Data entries
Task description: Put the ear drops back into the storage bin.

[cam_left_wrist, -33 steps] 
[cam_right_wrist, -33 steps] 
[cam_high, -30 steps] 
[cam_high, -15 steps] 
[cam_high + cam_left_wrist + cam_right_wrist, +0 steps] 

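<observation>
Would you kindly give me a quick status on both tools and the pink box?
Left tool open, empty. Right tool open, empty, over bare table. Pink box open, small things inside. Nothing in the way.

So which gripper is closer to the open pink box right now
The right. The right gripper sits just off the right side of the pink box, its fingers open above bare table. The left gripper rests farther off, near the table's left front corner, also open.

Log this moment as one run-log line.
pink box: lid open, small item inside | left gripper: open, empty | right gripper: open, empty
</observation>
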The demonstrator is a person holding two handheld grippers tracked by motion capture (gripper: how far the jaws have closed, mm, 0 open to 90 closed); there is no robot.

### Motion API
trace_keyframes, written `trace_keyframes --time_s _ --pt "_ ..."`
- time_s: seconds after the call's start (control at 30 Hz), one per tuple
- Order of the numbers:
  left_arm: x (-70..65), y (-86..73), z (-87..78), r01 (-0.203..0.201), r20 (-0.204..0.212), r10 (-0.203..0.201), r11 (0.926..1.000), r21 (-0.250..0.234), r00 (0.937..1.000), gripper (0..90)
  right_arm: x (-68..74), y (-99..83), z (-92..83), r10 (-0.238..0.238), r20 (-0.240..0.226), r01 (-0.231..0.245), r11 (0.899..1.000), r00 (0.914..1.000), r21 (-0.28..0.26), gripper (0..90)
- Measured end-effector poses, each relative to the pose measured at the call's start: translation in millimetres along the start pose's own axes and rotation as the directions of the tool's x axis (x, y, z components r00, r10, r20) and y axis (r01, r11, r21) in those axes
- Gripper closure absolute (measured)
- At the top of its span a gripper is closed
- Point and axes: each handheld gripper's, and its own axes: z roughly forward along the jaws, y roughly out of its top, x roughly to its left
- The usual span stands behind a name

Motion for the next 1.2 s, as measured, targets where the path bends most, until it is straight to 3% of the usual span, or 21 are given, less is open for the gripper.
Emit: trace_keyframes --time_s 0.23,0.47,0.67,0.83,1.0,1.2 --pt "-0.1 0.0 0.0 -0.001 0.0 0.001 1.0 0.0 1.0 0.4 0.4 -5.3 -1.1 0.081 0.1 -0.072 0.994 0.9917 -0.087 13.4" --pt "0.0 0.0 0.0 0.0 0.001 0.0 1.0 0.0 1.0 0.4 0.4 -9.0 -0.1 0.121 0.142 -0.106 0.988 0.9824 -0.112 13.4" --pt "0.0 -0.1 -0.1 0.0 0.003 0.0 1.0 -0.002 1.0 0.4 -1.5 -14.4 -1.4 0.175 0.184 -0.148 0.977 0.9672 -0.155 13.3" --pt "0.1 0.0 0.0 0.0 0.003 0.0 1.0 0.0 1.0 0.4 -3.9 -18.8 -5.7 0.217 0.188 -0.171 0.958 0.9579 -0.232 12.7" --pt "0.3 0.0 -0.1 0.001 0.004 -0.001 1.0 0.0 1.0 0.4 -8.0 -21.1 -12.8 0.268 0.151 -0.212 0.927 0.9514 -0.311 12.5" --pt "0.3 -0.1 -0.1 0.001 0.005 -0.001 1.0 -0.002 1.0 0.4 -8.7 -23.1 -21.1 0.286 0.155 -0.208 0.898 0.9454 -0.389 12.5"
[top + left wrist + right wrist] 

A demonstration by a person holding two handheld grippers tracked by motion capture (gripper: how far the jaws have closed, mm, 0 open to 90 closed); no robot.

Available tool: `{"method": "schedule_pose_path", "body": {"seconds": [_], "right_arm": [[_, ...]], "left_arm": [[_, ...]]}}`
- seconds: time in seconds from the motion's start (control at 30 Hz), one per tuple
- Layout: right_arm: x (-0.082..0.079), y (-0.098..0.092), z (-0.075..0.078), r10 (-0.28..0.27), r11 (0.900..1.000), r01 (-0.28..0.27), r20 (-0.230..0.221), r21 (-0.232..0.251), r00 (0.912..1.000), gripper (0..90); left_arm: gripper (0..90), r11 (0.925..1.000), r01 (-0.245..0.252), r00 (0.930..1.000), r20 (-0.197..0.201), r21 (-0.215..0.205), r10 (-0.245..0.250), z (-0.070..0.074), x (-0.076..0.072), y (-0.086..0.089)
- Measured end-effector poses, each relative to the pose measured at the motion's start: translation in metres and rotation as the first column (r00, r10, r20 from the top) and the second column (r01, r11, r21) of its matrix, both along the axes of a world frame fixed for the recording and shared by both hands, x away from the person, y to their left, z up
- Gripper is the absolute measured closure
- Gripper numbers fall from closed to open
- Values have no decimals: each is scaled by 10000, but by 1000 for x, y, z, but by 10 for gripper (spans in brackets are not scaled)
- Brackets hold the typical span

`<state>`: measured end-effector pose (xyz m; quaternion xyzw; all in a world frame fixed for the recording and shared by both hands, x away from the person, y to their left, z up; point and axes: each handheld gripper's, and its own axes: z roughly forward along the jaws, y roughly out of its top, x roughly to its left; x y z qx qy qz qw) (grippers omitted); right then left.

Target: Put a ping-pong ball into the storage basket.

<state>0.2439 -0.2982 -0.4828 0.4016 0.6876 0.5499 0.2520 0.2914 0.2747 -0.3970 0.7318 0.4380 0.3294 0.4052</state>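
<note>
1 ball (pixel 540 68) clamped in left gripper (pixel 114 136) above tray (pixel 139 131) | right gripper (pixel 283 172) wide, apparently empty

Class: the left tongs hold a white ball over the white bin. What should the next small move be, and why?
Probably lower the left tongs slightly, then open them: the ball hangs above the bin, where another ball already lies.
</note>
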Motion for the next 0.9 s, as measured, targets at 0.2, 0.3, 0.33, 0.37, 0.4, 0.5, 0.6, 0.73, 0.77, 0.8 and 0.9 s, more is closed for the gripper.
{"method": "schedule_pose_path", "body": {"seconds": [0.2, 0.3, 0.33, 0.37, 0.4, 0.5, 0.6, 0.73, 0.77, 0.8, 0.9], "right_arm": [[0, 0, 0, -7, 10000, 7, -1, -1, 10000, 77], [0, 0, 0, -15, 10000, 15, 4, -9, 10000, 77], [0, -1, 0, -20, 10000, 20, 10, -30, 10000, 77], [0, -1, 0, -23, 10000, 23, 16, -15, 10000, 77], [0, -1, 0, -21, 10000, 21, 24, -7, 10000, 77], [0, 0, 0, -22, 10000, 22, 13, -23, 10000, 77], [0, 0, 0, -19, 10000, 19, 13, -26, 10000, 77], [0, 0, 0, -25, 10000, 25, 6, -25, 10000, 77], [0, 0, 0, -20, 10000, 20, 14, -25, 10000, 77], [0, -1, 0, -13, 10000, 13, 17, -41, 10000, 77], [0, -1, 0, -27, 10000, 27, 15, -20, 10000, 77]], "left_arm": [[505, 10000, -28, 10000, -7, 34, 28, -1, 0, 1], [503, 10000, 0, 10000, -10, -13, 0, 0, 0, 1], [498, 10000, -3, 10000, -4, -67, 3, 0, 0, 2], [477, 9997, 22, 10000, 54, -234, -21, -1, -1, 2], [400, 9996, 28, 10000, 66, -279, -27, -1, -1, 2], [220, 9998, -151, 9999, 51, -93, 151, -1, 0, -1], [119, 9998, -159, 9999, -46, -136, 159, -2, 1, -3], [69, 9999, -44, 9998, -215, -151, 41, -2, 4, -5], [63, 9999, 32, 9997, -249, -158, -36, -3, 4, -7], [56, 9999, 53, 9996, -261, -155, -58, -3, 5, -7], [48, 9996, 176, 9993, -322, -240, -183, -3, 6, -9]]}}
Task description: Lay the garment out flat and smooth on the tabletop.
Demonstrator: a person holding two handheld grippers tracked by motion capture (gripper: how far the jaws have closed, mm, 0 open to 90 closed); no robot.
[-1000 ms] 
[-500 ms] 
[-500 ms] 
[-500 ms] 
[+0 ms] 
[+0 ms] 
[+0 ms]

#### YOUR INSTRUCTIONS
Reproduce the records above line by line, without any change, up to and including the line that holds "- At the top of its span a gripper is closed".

#### TASK SOLUTION
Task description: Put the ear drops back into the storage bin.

[cam_left_wrist, -33 steps] 
[cam_right_wrist, -33 steps] 
[cam_high, -30 steps] 
[cam_high, -15 steps] 
[cam_high + cam_left_wrist + cam_right_wrist, +0 steps] 

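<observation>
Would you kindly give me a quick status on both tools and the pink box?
Left tool open, empty. Right tool open, empty, over bare table. Pink box open, small things inside. Nothing in the way.

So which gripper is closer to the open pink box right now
The right. The right gripper sits just off the right side of the pink box, its fingers open above bare table. The left gripper rests farther off, near the table's left front corner, also open.

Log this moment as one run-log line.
pink box: lid open, small item inside | left gripper: open, empty | right gripper: open, empty
</observation>
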The demonstrator is a person holding two handheld grippers tracked by motion capture (gripper: how far the jaws have closed, mm, 0 open to 90 closed); there is no robot.

### Motion API
trace_keyframes, written `trace_keyframes --time_s _ --pt "_ ..."`
- time_s: seconds after the call's start (control at 30 Hz), one per tuple
- Order of the numbers:
  left_arm: x (-70..65), y (-86..73), z (-87..78), r01 (-0.203..0.201), r20 (-0.204..0.212), r10 (-0.203..0.201), r11 (0.926..1.000), r21 (-0.250..0.234), r00 (0.937..1.000), gripper (0..90)
  right_arm: x (-68..74), y (-99..83), z (-92..83), r10 (-0.238..0.238), r20 (-0.240..0.226), r01 (-0.231..0.245), r11 (0.899..1.000), r00 (0.914..1.000), r21 (-0.28..0.26), gripper (0..90)
- Measured end-effector poses, each relative to the pose measured at the call's start: translation in millimetres along the start pose's own axes and rotation as the directions of the tool's x axis (x, y, z components r00, r10, r20) and y axis (r01, r11, r21) in those axes
- Gripper closure absolute (measured)
- At the top of its span a gripper is closed

Work on the exercise is complete.